Search the data below for "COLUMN"; list each line that holds it.
┄┄┄┄┄┄
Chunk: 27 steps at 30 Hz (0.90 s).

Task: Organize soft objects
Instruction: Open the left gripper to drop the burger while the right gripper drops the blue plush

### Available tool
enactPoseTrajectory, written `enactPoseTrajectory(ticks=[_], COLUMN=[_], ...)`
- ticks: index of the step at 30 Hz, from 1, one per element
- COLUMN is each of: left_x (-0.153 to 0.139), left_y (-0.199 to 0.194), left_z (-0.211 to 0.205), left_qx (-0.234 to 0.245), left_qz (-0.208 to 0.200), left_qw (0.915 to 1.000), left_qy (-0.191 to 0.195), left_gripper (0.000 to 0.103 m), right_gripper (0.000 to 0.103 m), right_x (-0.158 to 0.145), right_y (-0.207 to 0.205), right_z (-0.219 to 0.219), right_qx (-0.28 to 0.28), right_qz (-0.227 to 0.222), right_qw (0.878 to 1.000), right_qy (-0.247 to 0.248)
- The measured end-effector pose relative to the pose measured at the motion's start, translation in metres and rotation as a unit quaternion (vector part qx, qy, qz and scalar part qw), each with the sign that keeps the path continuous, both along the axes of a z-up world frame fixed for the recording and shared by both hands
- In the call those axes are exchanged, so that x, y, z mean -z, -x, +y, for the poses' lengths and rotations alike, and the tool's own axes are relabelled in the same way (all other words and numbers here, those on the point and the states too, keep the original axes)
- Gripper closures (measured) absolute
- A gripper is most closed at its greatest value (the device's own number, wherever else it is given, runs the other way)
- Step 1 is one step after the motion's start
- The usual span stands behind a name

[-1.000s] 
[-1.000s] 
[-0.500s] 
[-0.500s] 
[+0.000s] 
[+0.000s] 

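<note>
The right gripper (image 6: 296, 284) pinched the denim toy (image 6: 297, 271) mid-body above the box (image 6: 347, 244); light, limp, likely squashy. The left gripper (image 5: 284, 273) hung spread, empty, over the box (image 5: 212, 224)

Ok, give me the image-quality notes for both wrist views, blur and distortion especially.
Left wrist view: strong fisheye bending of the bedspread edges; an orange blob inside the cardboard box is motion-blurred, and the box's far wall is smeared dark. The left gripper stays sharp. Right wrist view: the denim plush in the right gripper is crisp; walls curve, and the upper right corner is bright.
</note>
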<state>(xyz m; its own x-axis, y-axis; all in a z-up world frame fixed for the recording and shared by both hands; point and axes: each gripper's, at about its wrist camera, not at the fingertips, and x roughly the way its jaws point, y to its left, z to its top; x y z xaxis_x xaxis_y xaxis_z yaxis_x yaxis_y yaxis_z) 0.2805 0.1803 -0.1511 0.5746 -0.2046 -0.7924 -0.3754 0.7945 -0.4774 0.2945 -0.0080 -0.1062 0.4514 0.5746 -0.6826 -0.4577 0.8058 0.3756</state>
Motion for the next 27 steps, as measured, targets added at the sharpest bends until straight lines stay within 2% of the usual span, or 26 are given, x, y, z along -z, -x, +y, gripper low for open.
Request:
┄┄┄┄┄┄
Problem solution
enactPoseTrajectory, written `enactPoseTrajectory(ticks=[_], COLUMN=[_], ...)`
- COLUMN is each of: left_x (-0.153 to 0.139), left_y (-0.199 to 0.194), left_z (-0.211 to 0.205), left_qx (-0.234 to 0.245), left_qz (-0.208 to 0.200), left_qw (0.915 to 1.000), left_qy (-0.191 to 0.195), left_gripper (0.000 to 0.103 m), right_gripper (0.000 to 0.103 m), right_x (-0.158 to 0.145), right_y (-0.207 to 0.205), right_z (-0.219 to 0.219), right_qx (-0.28 to 0.28), right_qz (-0.227 to 0.222), right_qw (0.878 to 1.000), right_qy (-0.247 to 0.248)

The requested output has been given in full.